As most irises are diploid, having two sets of chromosomes, this can be used to identify hybrids and classification of groupings.
It was counted in 1952, by Marc Simonet and then by Awishai & Zohary in 1980, as 2n = 20.

==Taxonomy==
The Latin specific epithet auranitica refers to resembling an orange or orange-coloured. Also 'Auranitis' is an alternative to Hauran, Syria, where the iris is found.

It is sometimes misspelt as Iris aurantica.

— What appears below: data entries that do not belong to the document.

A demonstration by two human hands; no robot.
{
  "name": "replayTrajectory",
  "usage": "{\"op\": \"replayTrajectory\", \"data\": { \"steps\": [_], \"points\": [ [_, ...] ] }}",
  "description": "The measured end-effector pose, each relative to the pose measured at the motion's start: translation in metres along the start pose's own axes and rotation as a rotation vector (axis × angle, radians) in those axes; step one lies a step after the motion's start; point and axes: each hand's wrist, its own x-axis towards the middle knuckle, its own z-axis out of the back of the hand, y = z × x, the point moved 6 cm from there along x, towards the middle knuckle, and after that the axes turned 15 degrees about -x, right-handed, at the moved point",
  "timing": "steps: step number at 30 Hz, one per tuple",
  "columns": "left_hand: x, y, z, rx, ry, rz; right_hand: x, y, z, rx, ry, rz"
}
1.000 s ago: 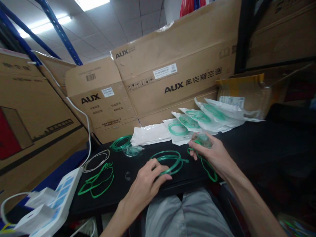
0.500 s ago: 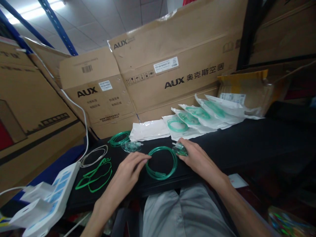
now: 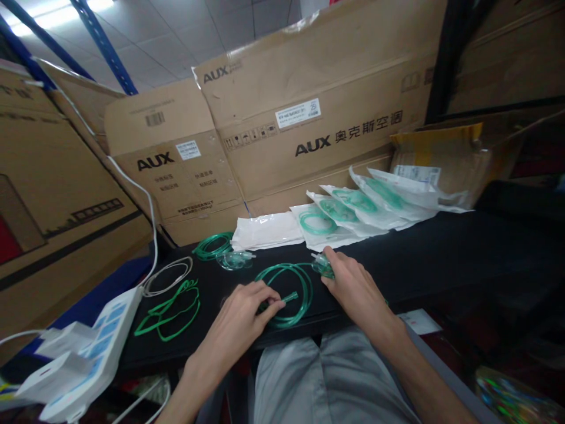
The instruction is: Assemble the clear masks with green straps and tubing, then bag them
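Observation:
My left hand (image 3: 251,307) pinches a coil of green tubing (image 3: 308,288) near its end, and a green connector points right from the fingertips. The loops lie on the black table in front of me. To the right, my right hand (image 3: 353,285) is closed around a clear green mask (image 3: 322,266) with a whitish tip; part of it is hidden in the palm. A strand of the tubing runs up to this mask. Behind my left hand lie a second clear mask (image 3: 235,260) and another green tubing coil (image 3: 213,246).
Green elastic straps (image 3: 165,312) and a pale thin coil (image 3: 168,278) lie at left, beside a white power strip (image 3: 103,347). White pouches (image 3: 267,231) and several clear-fronted packets with green tubing (image 3: 318,224) line the back. Cardboard boxes (image 3: 265,159) stand behind.
My left hand has moved right and toward me, taking hold of the tubing near its end; the loops have shifted and opened. My right hand, still on the mask, has moved slightly right.

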Motion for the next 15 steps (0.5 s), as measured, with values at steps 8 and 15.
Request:
{"op": "replayTrajectory", "data": {
  "steps": [8, 15],
  "points": [
    [0.01, -0.006, -0.014, -0.088, -0.211, 0.148, -0.007, 0.025, 0.001, 0.409, 0.122, 0.148],
    [0.005, -0.016, -0.012, -0.186, -0.092, 0.151, -0.007, 0.025, -0.001, 0.571, 0.152, 0.218]
  ]
}}
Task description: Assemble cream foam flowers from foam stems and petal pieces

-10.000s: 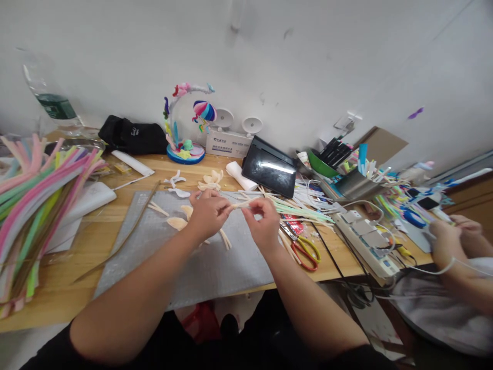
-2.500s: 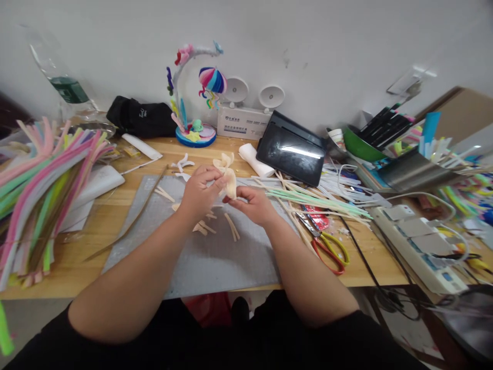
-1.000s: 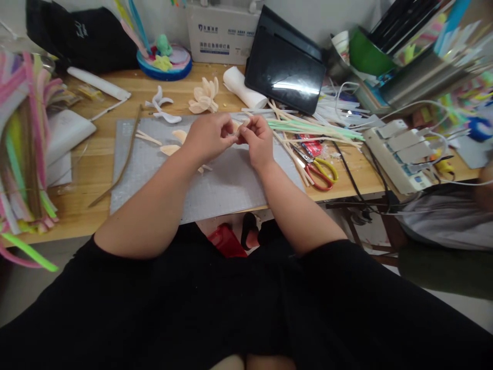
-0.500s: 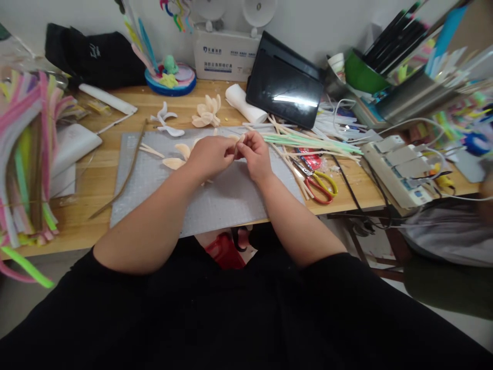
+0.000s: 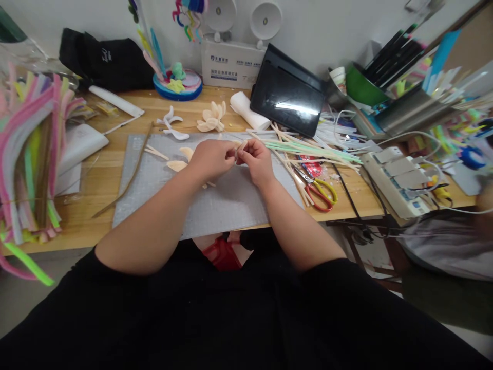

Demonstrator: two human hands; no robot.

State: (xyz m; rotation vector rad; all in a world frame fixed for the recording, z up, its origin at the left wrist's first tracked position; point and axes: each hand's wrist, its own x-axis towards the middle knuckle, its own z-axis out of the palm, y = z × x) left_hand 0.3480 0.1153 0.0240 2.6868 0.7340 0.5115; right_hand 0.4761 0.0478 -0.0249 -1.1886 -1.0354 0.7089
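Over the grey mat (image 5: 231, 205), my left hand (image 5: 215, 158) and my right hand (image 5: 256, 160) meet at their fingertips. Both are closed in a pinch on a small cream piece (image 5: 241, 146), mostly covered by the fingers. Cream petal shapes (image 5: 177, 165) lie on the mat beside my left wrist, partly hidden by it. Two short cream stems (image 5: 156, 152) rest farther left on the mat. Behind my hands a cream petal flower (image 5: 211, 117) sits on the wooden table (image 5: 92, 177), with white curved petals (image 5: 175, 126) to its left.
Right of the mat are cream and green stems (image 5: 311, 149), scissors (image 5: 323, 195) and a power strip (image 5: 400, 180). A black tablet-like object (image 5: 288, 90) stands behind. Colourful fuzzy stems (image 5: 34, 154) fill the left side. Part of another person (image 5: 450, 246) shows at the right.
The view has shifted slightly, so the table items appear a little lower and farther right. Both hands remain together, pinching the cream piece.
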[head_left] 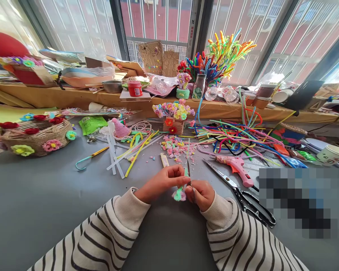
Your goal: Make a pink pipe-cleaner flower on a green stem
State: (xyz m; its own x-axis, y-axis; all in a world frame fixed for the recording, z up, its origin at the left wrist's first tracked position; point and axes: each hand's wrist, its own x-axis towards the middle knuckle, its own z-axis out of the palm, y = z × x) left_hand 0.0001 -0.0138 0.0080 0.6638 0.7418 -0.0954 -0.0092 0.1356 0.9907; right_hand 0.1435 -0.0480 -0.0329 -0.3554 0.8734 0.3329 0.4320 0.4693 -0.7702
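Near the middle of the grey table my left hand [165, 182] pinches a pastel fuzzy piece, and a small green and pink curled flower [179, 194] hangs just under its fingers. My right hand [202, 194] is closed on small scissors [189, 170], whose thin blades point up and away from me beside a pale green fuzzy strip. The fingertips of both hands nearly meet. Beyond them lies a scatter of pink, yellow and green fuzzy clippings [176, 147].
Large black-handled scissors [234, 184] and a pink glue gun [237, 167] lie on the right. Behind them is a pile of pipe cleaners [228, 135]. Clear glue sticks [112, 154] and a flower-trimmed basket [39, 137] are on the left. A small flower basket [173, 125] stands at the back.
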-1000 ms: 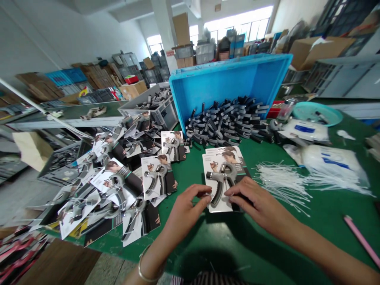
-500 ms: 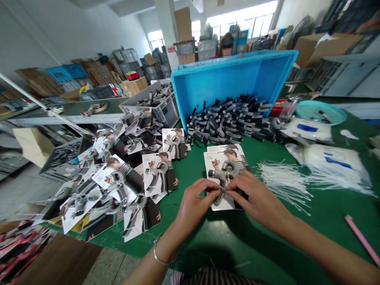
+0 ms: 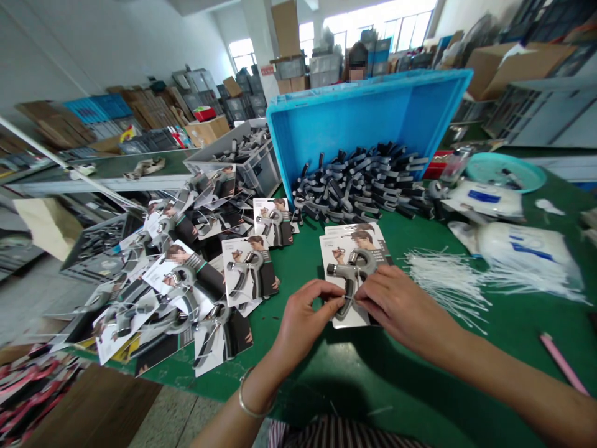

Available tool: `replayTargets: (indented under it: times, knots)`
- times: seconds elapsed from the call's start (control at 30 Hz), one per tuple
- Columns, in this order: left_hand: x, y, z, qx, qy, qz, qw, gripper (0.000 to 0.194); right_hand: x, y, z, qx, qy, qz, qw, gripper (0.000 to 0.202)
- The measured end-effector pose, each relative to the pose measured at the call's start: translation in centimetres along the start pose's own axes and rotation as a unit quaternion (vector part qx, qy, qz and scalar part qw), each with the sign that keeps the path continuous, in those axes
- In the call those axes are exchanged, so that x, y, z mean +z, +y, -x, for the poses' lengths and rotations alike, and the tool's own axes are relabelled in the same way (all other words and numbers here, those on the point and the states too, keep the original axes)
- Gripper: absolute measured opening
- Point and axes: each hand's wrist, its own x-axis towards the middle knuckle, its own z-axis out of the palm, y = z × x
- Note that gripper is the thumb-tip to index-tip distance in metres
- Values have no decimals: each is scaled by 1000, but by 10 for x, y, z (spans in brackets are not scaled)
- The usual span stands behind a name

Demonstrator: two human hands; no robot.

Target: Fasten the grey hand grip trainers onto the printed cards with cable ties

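Note:
A grey and black hand grip strengthener (image 3: 351, 271) lies on a printed backing card (image 3: 330, 250), with another card under it. A thin white cable tie (image 3: 349, 297) crosses its lower handle. My left hand (image 3: 308, 314) pinches the tie at the handle's left side between thumb and finger. From the right, my right hand (image 3: 399, 306) is closed with its fingertips at the tie's other side. My right fingers cover part of the second handle and the card's right half.
Carded hand grips (image 3: 250, 272) are heaped on the left. A tipped blue crate (image 3: 354, 121) spills loose hand grips behind the cards. Loose white cable ties (image 3: 445, 283) and bagged ones (image 3: 522, 258) lie to the right, near a pink stick (image 3: 564, 364). A person (image 3: 358, 61) is behind the crate.
My right hand has turned and its fingers have curled in more. My left fingertips have shifted slightly left along the tie. The hand grip and cards stay in place.

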Motion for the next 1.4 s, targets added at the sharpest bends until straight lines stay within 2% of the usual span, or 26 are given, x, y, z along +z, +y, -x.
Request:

It was first discovered by John Edward Dinsmore, in Tell Quleib (a hill near As-Suwayda,) in Syria, then he published and described the iris in 'Flora Syria' edition 2 (Palest. & Sinai) on page 601 in 1933.

Then again in Nat. Sc. Ser. No. 1; Publ. Am. Univ. Beirut, No.3, 1934, and in Gardening Illustrated 56 on page 389 on 30 June 1934.

It was verified by United States Department of Agriculture and the Agricultural Research Service on 4 April 2003, then updated on 1 December 2004.

==Distribution and habitat==
It is native to temperate Asia.

===Range===
It is found in southern Syria, including Jab. Kulavb, and El Hauran.

It is listed as endemic plant of Syria, along with 200 other vascular plants including Iris assadiana (another Oncoyclus section iris), Teucrium coniortodes, Allium pseudophanerantherum, Allium birkinshawii, Ajuga chasmophila, Echium pabotii, Astragalus qatmensis, Astragalus roessleri, Centaurea trachonitica, Salsola zenobiae, Senecio delbesianus, Thymus alfredae, Vicia kalakhensis, Onobrychis gaillardotii, and Alyssum antilibanoticum.

===Habitat===
It grows on volcanic lava, and dry rocky soils.

==Conservation==
It is a very rare iris, under threat of extinction.

==Cultivation==
It is hardy to European Zone H4, meaning hardy to -5 to -10 C.

It is difficult to cultivate unless it has a hot and dry summer conditions.

===Propagation===
Irises can generally be propagated by division, or by seed growing. Irises generally require a period of cold, then a period of warmth and heat, also they need some moisture. Some seeds need stratification, (the cold treatment), which can be carried out indoors or outdoors. Seedlings are generally potted on (or transplanted) when they have 3 leaves.

===Hybrids and cultivars===
Ii has various cultivars including 'Unicolor' and 'Wilkiana'.

==Toxicity==
Like many other irises, most parts of the plant are poisonous (rhizome and leaves), and if mistakenly ingested can cause stomach pains and vomiting. Also, handling the plant may cause skin irritation or an allergic reaction.

==Sources==
- Chaudhary, et al. in Botaniska Notiser, vol. 128: p. 404, 1975.
- Journal of The Royal Horticultural Society. 61: 7, 291. July 1936
- Mathew, B. The Iris. 1981 (Iris) 45.